- **Provided material**
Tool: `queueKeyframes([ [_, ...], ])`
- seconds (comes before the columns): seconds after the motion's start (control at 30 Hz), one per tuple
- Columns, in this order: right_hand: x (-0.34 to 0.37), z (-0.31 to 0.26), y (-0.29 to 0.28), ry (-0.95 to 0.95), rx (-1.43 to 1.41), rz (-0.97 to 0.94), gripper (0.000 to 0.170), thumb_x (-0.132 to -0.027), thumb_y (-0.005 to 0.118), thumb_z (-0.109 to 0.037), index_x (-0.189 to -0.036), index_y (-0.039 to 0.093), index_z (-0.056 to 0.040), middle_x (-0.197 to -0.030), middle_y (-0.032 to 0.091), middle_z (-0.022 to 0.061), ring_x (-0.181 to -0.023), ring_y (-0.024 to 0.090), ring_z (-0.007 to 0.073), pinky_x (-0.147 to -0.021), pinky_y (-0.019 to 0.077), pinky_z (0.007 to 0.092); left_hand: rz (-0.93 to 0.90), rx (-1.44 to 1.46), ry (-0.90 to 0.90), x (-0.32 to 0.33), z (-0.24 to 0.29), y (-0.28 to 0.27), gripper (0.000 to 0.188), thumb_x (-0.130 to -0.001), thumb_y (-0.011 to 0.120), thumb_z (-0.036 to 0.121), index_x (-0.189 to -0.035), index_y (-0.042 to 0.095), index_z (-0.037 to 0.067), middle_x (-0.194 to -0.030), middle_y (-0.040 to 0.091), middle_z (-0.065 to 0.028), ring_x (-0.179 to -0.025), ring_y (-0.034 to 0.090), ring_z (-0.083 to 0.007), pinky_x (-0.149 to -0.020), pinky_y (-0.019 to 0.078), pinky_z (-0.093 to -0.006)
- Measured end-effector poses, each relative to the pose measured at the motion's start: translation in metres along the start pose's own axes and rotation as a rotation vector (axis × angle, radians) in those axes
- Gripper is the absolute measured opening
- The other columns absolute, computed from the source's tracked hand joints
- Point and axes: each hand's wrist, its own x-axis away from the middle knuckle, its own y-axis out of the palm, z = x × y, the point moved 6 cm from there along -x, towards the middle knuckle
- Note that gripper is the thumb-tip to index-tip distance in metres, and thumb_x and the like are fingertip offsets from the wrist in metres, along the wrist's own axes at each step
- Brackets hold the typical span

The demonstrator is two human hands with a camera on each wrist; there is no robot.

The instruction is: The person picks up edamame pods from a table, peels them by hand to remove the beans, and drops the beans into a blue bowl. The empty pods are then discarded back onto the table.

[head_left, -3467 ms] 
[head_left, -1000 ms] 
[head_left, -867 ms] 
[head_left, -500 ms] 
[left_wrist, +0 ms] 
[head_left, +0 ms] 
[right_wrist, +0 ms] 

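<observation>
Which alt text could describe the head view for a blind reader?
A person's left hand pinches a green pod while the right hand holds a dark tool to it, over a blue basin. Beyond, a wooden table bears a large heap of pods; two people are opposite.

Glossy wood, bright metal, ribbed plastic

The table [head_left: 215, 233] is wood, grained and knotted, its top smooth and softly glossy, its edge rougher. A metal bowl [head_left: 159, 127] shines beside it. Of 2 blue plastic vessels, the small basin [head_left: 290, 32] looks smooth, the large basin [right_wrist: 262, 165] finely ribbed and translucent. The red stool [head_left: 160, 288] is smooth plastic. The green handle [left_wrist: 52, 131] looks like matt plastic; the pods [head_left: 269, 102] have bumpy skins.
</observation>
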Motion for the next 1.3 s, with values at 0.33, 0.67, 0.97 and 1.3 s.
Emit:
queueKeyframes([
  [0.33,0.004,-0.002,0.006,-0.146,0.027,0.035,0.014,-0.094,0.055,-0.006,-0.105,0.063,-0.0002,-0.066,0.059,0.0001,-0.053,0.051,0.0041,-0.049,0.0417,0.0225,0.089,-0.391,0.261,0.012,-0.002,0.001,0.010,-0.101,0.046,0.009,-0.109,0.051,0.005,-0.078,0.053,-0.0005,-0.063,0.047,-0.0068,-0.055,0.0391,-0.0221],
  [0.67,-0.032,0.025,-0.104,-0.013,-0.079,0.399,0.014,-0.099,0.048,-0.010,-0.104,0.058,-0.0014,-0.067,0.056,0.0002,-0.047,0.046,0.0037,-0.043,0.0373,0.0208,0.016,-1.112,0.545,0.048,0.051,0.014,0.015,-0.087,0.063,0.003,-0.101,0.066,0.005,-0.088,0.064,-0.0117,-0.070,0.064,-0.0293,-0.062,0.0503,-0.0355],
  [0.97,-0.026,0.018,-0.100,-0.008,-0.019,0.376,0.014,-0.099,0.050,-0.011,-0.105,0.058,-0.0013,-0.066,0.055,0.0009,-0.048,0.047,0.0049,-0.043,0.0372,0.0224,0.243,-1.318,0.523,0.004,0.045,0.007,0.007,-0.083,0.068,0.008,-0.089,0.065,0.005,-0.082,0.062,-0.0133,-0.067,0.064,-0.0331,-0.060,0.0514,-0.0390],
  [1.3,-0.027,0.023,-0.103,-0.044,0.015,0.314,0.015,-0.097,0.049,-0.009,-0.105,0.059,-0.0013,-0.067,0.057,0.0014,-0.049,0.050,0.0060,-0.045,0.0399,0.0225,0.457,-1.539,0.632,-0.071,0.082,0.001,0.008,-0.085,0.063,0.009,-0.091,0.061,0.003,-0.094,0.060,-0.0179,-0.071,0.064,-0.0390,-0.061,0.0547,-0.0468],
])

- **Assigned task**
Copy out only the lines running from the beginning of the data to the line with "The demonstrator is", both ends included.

- **Output**
Tool: `queueKeyframes([ [_, ...], ])`
- seconds (comes before the columns): seconds after the motion's start (control at 30 Hz), one per tuple
- Columns, in this order: right_hand: x (-0.34 to 0.37), z (-0.31 to 0.26), y (-0.29 to 0.28), ry (-0.95 to 0.95), rx (-1.43 to 1.41), rz (-0.97 to 0.94), gripper (0.000 to 0.170), thumb_x (-0.132 to -0.027), thumb_y (-0.005 to 0.118), thumb_z (-0.109 to 0.037), index_x (-0.189 to -0.036), index_y (-0.039 to 0.093), index_z (-0.056 to 0.040), middle_x (-0.197 to -0.030), middle_y (-0.032 to 0.091), middle_z (-0.022 to 0.061), ring_x (-0.181 to -0.023), ring_y (-0.024 to 0.090), ring_z (-0.007 to 0.073), pinky_x (-0.147 to -0.021), pinky_y (-0.019 to 0.077), pinky_z (0.007 to 0.092); left_hand: rz (-0.93 to 0.90), rx (-1.44 to 1.46), ry (-0.90 to 0.90), x (-0.32 to 0.33), z (-0.24 to 0.29), y (-0.28 to 0.27), gripper (0.000 to 0.188), thumb_x (-0.130 to -0.001), thumb_y (-0.011 to 0.120), thumb_z (-0.036 to 0.121), index_x (-0.189 to -0.035), index_y (-0.042 to 0.095), index_z (-0.037 to 0.067), middle_x (-0.194 to -0.030), middle_y (-0.040 to 0.091), middle_z (-0.065 to 0.028), ring_x (-0.179 to -0.025), ring_y (-0.034 to 0.090), ring_z (-0.083 to 0.007), pinky_x (-0.149 to -0.020), pinky_y (-0.019 to 0.078), pinky_z (-0.093 to -0.006)
- Measured end-effector poses, each relative to the pose measured at the motion's start: translation in metres along the start pose's own axes and rotation as a rotation vector (axis × angle, radians) in those axes
- Gripper is the absolute measured opening
- The other columns absolute, computed from the source's tracked hand joints
- Point and axes: each hand's wrist, its own x-axis away from the middle knuckle, its own y-axis out of the palm, z = x × y, the point moved 6 cm from there along -x, towards the middle knuckle
- Note that gripper is the thumb-tip to index-tip distance in metres, and thumb_x and the like are fingertip offsets from the wrist in metres, along the wrist's own axes at each step
- Brackets hold the typical span

The demonstrator is two human hands with a camera on each wrist; there is no robot.

Nothing else is required to complete the output.